Just adding my two bits worth. If I operate my pellet smoker (a Louisiana Grills LG900) below 230 F I get a nice smoke so I have no problem with briskets, pulled pork, ribs, etc at those temperatures. When I operate between 230 and 270, I use my A-Maze-N pellet smoker if I want a heavier smoke. Over 350 and there is very little smoke as you are burning the pellets quickly. However, if you are cooking above 350 F, your food won't be in long and you are not going to get a heavy smoke flavour from thin blue smoke in a short period of time.

As for insulating, I haven't done it myself and the last time I smoked it was a six hour rib smoke and the temperature outside was minus 22 C. I used some more pellets but not objectionably so.

My brother insulated his Traeger (he lives in northern Alberta) and feels it saves him about 25 % on pellets but he also made the mistake of using blankets that restricted the airflow to a degree. His unit started going out on lower temperature smokes. So, insulating is fine but don't block air flow.
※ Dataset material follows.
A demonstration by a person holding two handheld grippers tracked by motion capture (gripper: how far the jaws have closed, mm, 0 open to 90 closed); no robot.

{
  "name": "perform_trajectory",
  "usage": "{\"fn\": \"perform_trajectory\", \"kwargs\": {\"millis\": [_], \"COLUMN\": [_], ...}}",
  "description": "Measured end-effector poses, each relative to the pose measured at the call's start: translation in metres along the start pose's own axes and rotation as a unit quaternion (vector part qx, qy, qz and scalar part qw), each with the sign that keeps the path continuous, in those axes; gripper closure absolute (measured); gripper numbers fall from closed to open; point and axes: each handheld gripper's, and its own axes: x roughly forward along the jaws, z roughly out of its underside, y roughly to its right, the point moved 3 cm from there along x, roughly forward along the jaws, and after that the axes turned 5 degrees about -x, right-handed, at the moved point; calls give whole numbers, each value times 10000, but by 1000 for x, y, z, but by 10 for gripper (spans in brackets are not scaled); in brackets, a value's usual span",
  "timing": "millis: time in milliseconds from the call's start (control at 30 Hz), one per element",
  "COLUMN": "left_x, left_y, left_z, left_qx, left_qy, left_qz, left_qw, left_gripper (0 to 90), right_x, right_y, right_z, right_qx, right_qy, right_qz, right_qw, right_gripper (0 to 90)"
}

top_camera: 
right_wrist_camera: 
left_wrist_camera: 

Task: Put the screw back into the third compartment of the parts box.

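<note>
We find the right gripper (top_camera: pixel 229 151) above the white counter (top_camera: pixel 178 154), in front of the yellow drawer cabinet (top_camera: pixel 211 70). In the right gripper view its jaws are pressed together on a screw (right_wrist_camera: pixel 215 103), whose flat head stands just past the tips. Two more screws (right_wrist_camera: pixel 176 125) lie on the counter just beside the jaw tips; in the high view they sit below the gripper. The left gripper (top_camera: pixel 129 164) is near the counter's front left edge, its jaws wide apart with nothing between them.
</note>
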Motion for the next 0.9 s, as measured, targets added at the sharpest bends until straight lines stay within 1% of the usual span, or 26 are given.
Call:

I have not tried the air flow methods as I like the level of smoke up to 230 F and haven't had the urge to up it. 

Disco


----------



## mowin (Jan 13, 2017)

I've got the insulated blanket for my GMG. It is well worth the cost as it definitely saves on pellets durring cold weather.


----------



## cummins06 (Jan 13, 2017)

Disco- where are you from i am from Alberta as well

Mowin- do you have a picture of your blanket? Did you get it custom made?


----------



## mowin (Jan 14, 2017)

cummins06 said:


> Disco- where are you from i am from Alberta as well
> 
> Mowin- do you have a picture of your blanket? Did you get it custom made?



Made by GMG for the DB.  Think there around $80.  But I got mine durring a black Friday sale for $60 















IMG_20151212_120027725.jpg



__ mowin
__ Jan 14, 2017


----------



## disco (Jan 14, 2017)

cummins06 said:


> Disco- where are you from i am from Alberta as well
> 
> Mowin- do you have a picture of your blanket? Did you get it custom made?


I'm have an acreage in the country. The nearest city is Cranbrook, BC.


----------



## bregent (Jul 29, 2017)

jonhsmith said:


> You can read Top 20 Best Pellet Smoker BBQ Grills in the market here: Best Pellet Smoker BBQ Grills


Sorry, but that's a lame review site that is probably funded by a few manufacturers. In their list of top 20, they repeat the same models 5 or 6 times. For example, the RecTec and GMG DC are listed twice, as are a few of the CC and Traeger models.  Of their top 10, 5 are from CampChef. The remaining grills including their "Bonus" 10 are from only 4 or 5 other manufactures (mostly Traeger and Pit boss models)  and they don't even mention any high end grills. There are currently more than 30 pellet grill manufacturers and more than 100 models. This review is just a drop in the bucket and is filled with mostly marketing blurbs. It's obvious what their intentions are. 

I don't see one mention or warning that many people do not find the smoke flavor of a pellet grill comparable to other types of smokers.


----------